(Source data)
※ ※ ※

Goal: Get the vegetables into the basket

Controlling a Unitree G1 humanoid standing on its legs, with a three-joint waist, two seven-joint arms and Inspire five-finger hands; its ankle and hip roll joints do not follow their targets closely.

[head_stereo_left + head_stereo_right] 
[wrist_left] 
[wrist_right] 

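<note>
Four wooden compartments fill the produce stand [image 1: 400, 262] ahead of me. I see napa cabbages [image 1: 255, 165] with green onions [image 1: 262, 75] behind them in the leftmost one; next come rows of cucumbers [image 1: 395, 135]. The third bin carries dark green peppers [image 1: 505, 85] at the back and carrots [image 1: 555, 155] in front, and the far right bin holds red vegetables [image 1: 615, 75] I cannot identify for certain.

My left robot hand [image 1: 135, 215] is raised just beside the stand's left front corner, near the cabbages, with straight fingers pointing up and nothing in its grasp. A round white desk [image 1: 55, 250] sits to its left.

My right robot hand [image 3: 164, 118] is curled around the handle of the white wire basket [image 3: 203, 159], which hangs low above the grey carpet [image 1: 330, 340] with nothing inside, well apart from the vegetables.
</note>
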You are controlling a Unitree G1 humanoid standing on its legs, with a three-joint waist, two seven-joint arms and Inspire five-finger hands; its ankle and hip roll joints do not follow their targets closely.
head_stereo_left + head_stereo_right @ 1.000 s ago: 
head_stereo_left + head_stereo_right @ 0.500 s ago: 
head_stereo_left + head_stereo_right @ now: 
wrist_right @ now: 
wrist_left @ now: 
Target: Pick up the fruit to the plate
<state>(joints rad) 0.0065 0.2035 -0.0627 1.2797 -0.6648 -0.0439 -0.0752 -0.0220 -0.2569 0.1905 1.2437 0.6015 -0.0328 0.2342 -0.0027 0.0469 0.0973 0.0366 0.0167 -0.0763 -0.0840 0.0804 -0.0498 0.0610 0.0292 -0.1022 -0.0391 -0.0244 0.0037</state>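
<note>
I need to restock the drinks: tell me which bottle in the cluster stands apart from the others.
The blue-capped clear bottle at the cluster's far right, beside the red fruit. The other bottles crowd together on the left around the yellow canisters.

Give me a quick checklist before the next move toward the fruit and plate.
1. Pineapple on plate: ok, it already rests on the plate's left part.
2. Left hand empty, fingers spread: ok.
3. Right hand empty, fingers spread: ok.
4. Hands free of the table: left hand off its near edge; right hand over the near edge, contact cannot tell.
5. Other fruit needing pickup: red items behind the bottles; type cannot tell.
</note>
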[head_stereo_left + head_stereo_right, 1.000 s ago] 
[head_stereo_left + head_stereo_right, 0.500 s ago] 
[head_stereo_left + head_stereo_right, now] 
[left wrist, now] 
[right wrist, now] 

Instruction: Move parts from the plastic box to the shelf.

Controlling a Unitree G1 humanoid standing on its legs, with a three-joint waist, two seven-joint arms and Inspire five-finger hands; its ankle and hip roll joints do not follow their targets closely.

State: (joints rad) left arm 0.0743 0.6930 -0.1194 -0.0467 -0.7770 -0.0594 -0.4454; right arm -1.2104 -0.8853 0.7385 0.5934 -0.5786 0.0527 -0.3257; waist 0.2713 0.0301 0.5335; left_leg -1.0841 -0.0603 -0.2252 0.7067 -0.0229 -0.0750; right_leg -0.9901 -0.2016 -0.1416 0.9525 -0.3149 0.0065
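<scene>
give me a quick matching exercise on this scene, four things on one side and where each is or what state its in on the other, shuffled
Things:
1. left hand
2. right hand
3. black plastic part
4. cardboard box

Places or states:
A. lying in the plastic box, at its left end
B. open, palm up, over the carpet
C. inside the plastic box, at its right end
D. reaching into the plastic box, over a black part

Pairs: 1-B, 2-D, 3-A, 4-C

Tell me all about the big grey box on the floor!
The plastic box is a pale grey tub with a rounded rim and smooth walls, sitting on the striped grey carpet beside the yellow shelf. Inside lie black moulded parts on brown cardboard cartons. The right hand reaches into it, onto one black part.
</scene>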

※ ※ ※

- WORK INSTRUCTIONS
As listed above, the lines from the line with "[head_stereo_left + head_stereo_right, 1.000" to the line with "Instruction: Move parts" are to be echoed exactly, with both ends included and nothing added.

- FINISHED TASK
[head_stereo_left + head_stereo_right, 1.000 s ago] 
[head_stereo_left + head_stereo_right, 0.500 s ago] 
[head_stereo_left + head_stereo_right, now] 
[left wrist, now] 
[right wrist, now] 

Instruction: Move parts from the plastic box to the shelf.

The exercise is fully answered.